Dear Peter, we don't have such an example in the paper. Our argument used the cartesian closed category of "metric spaces without triangular inequality", and showed that, for a metric space X, all exponential Y^X (Y metric) taken in that category satisfy the triangular inequality if and only if X satisfies that condition. Best regards Dirk On 16 December 2022 at 22:05 GMT+0000, ptj@maths.cam.ac.uk wrote ...
Dear Dirk, dear Maria Manuel,
That's very interesting, and I should have remembered it. But did your argument come up with an explicit example of a colimit in Met not preserved by a functor of the form (-) x Y ?
I suppose I'll have to go and read your paper!
Best regards, Peter
On Dec 16 2022, Dirk Hofmann wrote:
Dear Peter,
in our paper
- Clementino, M. M., & Hofmann, D. (2006). Exponentiation in $V$-categories. Topology and its Applications, 153(16), 3113–3128.
we give a characterisation of exponentiable metric spaces. The result essentially states that a metric space (in the sense of Lawvere) is exponentiable if and only if "there is always a point in the middle", that is, whenever d(x,z)=u+v, then there is a point y with d(x,y)≤u+ε and d(y,z)≤v+ε. A finite metric space with a non-trivial distance cannot be exponentiable.
Best regards Dirk
On 16 December 2022 at 16:41 GMT+0000, <ptj@maths.cam.ac.uk> wrote ...

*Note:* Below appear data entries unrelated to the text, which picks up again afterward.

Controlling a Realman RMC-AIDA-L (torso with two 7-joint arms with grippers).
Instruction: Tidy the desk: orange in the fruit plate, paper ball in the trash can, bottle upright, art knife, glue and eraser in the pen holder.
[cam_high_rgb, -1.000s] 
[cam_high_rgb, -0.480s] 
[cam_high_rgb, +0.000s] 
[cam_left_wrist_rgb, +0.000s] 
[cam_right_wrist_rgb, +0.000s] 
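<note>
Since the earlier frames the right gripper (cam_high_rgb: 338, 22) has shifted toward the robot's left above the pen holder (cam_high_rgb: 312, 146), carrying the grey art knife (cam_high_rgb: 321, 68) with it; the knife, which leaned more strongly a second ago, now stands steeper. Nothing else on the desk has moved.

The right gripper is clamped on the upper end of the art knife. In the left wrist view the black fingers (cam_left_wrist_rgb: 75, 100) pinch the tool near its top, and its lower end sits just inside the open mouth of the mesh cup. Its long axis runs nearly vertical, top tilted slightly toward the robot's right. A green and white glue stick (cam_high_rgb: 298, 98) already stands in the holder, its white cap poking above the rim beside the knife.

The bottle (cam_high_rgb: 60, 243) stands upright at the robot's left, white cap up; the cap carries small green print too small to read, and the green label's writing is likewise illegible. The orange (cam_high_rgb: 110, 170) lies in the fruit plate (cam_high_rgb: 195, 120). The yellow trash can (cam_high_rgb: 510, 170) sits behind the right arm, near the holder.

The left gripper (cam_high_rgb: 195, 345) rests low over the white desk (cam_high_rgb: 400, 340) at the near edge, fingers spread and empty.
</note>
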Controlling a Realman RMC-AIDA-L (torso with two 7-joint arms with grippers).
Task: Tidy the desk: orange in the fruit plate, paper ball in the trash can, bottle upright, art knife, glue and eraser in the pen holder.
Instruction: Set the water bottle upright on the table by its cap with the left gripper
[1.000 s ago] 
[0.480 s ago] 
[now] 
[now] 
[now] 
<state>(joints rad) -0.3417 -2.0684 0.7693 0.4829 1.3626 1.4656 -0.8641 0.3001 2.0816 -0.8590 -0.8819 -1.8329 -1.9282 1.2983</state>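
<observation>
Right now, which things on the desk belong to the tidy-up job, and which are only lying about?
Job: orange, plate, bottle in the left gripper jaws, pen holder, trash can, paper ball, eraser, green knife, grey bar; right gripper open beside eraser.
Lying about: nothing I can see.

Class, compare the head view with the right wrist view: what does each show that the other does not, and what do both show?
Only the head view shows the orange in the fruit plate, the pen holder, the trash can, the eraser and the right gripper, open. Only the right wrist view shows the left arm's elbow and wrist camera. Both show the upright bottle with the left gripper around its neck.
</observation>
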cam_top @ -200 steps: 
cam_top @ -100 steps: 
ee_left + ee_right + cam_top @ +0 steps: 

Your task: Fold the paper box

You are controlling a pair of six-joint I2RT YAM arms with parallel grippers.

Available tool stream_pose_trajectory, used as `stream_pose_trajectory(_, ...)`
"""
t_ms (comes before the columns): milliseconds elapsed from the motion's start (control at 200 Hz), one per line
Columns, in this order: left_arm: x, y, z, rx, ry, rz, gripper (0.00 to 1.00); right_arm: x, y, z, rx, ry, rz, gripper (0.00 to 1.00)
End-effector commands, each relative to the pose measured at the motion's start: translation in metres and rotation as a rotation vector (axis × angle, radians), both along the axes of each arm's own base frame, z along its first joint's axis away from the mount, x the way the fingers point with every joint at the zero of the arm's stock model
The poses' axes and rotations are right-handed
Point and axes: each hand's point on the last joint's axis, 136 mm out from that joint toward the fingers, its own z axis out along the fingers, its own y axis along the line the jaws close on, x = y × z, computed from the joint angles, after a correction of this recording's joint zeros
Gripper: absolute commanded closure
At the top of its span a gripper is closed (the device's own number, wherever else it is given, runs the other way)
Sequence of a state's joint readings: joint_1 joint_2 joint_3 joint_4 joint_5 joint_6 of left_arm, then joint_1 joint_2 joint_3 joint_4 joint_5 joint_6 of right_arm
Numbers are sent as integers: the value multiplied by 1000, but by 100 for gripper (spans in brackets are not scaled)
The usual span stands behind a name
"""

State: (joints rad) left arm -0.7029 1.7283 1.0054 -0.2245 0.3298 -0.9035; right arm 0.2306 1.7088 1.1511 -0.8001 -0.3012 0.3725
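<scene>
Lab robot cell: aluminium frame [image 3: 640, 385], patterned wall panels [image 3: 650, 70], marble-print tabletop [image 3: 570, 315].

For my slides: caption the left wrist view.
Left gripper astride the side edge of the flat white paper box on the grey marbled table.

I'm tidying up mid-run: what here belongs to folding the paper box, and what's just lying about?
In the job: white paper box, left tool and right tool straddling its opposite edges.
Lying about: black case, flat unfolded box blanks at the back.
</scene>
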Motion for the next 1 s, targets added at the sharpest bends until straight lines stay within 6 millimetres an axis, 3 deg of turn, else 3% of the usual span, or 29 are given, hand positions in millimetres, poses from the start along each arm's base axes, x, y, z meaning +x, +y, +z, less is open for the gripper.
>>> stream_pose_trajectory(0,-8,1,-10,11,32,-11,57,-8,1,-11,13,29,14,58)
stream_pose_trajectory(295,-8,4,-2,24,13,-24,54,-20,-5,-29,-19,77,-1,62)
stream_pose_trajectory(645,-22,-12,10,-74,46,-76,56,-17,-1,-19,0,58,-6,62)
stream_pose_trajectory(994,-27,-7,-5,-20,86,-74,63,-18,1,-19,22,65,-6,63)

Let Met denote the category of metric spaces and nonexpansive maps. It's well known that if we equip the product of two metric spaces with the L_{\infty} metric (the max of the distances in the two coordinates), we get categorical products in Met; alternatively, if we impose the L_1 metric on the product (the sum of the two coordinate distances), we get a monoidal closed structure, at least if we weaken the usual definition of a metric by allowing metrics to take the value \infty.
It's intuitively obvious that the cartesian monoidal structure on Met can't be closed. But I've never (until I wrote one down today!) seen a formal proof of this; does anyone know if it exists anywhere in the literature? My proof is not particularly elegant: it amounts to showing that a particular coequalizer in Met is not preserved by a functor of the form (-) x Y.